ACTIVITY:
Report only the number of lines that contain the string "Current" in the records below.

Records from a data source:
○ ○ ○

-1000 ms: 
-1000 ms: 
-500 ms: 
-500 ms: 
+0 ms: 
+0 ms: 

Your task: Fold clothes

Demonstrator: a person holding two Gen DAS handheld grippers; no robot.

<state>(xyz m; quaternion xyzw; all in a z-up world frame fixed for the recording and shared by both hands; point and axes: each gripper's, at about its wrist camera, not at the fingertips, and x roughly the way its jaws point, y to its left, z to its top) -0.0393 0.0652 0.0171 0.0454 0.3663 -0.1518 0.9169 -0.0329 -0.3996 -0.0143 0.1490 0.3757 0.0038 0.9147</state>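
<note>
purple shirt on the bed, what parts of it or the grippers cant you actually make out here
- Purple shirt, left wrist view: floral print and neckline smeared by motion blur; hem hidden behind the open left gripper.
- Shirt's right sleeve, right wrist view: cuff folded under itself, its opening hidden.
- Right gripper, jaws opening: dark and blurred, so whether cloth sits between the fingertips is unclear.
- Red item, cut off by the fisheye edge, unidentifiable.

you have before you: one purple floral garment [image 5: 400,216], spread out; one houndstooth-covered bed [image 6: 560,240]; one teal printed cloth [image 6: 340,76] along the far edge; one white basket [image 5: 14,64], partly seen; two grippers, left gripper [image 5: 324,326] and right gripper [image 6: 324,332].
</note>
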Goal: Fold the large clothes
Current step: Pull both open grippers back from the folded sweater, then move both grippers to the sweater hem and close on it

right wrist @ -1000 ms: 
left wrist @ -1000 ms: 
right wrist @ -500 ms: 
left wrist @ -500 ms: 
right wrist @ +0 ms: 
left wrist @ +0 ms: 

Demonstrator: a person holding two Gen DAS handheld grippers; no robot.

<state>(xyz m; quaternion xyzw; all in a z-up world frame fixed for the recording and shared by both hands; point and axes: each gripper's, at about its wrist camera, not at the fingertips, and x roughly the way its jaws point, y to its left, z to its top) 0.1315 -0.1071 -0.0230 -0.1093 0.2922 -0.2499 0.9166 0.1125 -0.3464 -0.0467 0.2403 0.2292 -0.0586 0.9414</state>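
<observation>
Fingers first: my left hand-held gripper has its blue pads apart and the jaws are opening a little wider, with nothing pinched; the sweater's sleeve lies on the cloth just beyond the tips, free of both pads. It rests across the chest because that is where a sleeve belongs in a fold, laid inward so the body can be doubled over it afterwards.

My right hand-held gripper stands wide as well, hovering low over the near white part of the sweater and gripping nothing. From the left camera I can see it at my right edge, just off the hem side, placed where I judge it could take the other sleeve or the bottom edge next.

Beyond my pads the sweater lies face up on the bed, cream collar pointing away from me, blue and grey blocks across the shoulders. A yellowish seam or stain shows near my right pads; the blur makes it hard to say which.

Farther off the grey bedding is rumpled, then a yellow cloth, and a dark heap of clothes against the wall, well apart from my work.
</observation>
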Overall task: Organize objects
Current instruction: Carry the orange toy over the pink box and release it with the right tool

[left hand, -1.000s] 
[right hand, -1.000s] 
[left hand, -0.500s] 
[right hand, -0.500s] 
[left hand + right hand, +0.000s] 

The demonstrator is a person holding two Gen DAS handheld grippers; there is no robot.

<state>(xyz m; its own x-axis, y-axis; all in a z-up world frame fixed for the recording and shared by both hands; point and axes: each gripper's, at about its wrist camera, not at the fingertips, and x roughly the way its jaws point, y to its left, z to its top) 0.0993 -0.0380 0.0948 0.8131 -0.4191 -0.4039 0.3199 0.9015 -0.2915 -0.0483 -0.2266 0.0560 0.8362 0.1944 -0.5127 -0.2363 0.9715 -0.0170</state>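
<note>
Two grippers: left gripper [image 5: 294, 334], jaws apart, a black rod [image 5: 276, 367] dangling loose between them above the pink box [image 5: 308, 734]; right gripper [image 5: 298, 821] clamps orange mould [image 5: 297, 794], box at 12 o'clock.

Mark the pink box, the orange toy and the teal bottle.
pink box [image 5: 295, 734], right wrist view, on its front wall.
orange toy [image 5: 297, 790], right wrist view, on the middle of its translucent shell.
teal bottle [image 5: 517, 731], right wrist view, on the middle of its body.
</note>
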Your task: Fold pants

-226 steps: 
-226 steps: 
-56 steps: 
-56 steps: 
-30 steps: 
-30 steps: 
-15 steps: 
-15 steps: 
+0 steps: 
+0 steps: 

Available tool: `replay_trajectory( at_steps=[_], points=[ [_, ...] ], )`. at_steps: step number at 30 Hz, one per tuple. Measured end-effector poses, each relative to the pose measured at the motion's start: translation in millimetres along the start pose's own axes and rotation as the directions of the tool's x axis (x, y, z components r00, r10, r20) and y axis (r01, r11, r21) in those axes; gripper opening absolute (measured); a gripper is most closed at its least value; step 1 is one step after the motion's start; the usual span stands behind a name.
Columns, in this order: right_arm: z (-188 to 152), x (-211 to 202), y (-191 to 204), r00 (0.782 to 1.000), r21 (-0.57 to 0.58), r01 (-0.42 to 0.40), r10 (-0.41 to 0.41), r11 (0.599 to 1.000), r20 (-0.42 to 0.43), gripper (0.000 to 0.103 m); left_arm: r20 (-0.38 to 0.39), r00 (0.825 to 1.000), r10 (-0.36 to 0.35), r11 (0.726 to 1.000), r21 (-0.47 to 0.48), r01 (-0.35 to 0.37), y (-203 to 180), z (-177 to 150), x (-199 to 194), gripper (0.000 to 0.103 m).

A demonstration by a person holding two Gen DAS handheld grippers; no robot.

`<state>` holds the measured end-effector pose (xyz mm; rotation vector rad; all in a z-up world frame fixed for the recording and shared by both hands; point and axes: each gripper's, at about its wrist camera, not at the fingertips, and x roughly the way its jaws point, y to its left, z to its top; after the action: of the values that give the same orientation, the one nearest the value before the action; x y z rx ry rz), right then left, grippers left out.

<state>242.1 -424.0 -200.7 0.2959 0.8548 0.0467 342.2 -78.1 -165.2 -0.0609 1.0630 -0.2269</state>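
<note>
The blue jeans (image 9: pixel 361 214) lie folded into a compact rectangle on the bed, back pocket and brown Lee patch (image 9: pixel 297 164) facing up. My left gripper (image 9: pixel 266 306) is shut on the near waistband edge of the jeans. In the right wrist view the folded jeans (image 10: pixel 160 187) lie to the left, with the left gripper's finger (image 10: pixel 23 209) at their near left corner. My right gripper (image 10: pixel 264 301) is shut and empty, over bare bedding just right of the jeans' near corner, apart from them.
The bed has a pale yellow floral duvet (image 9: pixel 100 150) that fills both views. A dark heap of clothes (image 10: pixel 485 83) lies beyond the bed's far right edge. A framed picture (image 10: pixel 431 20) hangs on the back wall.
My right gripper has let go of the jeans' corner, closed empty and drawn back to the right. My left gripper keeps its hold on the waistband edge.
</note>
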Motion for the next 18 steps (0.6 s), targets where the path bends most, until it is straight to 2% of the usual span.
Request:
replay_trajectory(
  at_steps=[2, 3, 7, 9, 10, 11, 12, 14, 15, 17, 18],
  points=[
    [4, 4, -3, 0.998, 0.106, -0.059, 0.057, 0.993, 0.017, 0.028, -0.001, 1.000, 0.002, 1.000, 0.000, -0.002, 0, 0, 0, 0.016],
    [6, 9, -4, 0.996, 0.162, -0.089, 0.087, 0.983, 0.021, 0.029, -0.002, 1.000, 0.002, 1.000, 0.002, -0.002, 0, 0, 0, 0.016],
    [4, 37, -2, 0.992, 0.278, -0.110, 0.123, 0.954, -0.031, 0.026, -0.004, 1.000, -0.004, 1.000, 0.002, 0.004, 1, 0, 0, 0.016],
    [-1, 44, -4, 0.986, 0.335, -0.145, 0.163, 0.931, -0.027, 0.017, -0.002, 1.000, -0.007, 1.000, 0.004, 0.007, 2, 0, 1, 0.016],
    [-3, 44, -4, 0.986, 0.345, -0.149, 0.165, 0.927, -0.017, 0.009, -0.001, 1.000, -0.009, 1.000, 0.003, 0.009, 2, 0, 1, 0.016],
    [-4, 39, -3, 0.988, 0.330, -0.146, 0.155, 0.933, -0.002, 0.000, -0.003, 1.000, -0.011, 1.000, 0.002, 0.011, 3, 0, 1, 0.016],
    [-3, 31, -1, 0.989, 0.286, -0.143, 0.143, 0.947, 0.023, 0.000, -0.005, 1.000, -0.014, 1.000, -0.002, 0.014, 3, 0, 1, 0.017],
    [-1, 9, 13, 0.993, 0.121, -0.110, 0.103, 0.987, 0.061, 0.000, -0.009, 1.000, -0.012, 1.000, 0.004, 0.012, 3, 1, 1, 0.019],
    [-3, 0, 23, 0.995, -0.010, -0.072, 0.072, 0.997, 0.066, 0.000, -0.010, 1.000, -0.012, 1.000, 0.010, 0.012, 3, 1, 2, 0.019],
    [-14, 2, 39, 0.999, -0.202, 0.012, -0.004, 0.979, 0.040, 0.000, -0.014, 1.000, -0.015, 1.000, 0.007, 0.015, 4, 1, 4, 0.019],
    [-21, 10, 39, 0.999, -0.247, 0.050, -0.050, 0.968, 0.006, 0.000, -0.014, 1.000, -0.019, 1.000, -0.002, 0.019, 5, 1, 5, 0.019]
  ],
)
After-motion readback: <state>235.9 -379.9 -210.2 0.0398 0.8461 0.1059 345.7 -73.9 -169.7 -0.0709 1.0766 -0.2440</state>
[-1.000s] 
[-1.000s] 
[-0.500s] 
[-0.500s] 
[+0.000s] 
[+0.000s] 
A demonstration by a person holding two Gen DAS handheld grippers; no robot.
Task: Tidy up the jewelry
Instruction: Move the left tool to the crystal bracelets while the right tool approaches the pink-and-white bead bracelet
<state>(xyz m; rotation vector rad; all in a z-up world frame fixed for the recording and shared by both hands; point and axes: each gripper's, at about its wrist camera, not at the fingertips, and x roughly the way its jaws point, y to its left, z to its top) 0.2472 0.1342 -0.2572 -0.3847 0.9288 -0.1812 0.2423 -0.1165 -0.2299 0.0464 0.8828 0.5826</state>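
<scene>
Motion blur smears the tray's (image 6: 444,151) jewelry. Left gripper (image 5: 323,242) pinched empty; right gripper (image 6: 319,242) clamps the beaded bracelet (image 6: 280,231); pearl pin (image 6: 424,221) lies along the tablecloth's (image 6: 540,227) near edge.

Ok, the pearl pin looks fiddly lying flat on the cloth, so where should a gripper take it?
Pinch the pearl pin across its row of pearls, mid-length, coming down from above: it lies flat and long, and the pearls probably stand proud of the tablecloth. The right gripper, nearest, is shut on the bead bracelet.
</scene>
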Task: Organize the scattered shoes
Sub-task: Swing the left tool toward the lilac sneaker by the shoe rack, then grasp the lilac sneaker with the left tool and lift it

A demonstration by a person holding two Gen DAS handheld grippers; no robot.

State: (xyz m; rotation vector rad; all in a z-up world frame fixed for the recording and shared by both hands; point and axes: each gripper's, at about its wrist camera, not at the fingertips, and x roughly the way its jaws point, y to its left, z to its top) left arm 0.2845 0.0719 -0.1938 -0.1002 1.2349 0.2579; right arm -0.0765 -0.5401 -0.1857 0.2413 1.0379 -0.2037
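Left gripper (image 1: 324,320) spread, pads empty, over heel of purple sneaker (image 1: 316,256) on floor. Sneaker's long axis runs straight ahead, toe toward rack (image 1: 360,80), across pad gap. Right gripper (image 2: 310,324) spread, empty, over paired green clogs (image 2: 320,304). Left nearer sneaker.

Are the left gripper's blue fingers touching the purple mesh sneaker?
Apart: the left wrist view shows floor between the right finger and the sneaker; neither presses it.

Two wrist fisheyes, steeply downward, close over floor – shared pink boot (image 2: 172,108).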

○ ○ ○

YOUR RESPONSE:
2